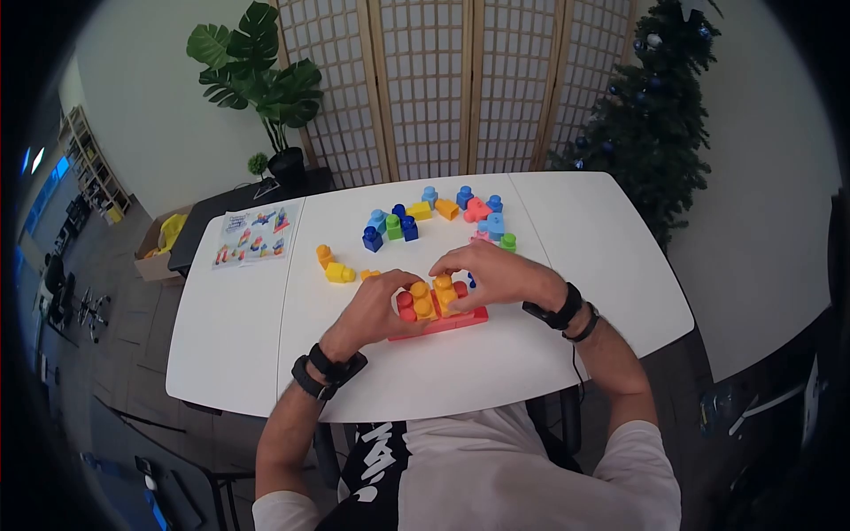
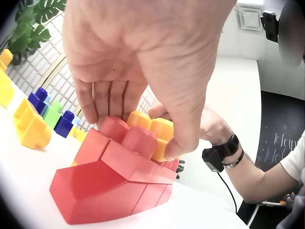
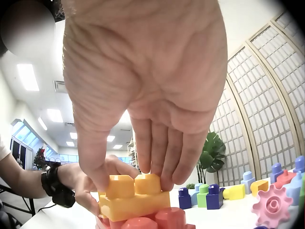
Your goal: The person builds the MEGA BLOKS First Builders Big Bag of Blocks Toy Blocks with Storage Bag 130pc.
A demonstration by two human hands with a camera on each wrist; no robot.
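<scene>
A red block build [image 1: 452, 324] lies near the table's front, with two orange-yellow blocks [image 1: 424, 307] side by side on top, between red studs. My left hand [image 1: 372, 310] pinches the left yellow block, thumb on the near side and fingers at the far side. Over the other yellow block [image 3: 136, 205], my right hand [image 1: 498, 273] arches from above, its thumb and fingertips gripping the block's two ends. Angled red bricks [image 2: 97, 186] form the base in the left wrist view, two red studs [image 2: 139, 140] showing beside the left thumb.
Loose yellow blocks [image 1: 340, 273] lie left of the build. Farther back are several blue, green and yellow blocks [image 1: 394, 227], and a pink gear piece [image 3: 272, 204] stands to the right. A printed picture sheet [image 1: 254, 237] rests on the white table's [image 1: 230, 345] left side.
</scene>
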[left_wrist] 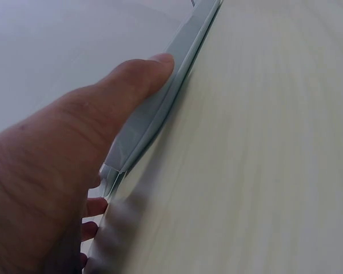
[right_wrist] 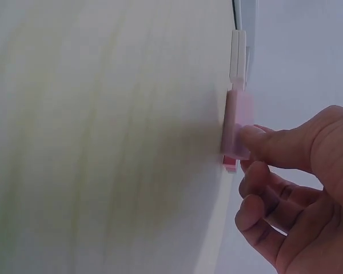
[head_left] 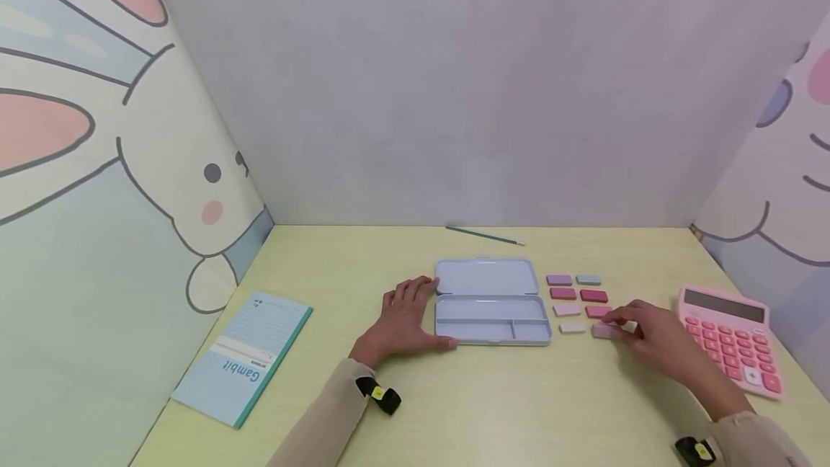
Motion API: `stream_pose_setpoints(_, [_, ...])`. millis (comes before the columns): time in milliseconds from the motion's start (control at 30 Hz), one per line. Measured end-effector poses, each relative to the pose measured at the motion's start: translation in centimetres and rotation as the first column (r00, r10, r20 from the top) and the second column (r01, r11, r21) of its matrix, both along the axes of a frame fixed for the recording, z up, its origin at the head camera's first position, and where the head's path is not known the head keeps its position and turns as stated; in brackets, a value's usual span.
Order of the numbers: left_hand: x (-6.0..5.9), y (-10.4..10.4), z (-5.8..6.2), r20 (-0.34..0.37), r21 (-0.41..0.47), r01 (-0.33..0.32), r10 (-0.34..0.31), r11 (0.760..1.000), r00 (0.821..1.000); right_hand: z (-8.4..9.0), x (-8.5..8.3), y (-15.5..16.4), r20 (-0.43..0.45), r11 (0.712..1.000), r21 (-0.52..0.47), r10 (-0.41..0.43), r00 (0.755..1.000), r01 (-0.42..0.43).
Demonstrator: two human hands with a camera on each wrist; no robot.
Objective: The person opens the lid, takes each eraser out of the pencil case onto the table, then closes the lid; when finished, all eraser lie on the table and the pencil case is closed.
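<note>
A pale blue hinged pencil case [head_left: 491, 308] lies opened flat on the table, its near half divided into compartments. My left hand [head_left: 405, 319] spans its left side, the thumb touching the front edge and the fingers near the hinge. In the left wrist view the straight thumb [left_wrist: 137, 77] lies along the case wall [left_wrist: 154, 108]. My right hand [head_left: 658, 337] pinches a small flat lilac-pink block [head_left: 603, 331] between thumb and fingers, at the near end of two columns of similar blocks. The right wrist view shows this block [right_wrist: 237, 117] beside a whitish block [right_wrist: 238, 56].
Several blocks in purple, grey-blue, magenta and pink [head_left: 563, 294] stand in rows right of the case. A pencil [head_left: 485, 235] lies behind it. A pink calculator [head_left: 733, 341] is at the right, partly behind the right hand. A blue notebook [head_left: 243, 359] lies at the left.
</note>
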State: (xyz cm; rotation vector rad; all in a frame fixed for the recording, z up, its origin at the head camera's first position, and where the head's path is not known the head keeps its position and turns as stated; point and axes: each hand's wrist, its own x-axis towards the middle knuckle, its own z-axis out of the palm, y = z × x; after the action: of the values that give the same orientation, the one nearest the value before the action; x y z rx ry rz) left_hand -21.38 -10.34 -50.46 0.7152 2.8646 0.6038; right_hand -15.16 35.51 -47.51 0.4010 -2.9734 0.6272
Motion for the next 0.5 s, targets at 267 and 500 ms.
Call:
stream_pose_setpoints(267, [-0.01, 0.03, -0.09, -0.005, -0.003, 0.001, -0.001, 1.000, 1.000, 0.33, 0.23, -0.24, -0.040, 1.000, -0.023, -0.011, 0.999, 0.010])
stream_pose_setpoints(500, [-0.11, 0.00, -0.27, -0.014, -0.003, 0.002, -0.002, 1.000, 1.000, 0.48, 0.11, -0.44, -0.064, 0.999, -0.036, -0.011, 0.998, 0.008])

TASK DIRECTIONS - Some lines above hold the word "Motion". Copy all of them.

RESPONSE AREA -
Motion API: `stream_pose_setpoints(_, [_, ...])`. millis (comes before the columns): time in milliseconds from the motion's start (control at 30 Hz), one per line. Measured end-effector poses, each relative to the pose measured at the motion's start: translation in centimetres and rotation as the first column (r00, r10, r20 from the top) and the second column (r01, r11, r21) of its matrix, both along the axes of a frame fixed for the recording, z up, its origin at the head camera's first position, and where the head's path is not known the head keeps its position and turns as stated; in brackets, a value's usual span.
Motion for the next 0.5 s, targets at 267 and 500 ms.

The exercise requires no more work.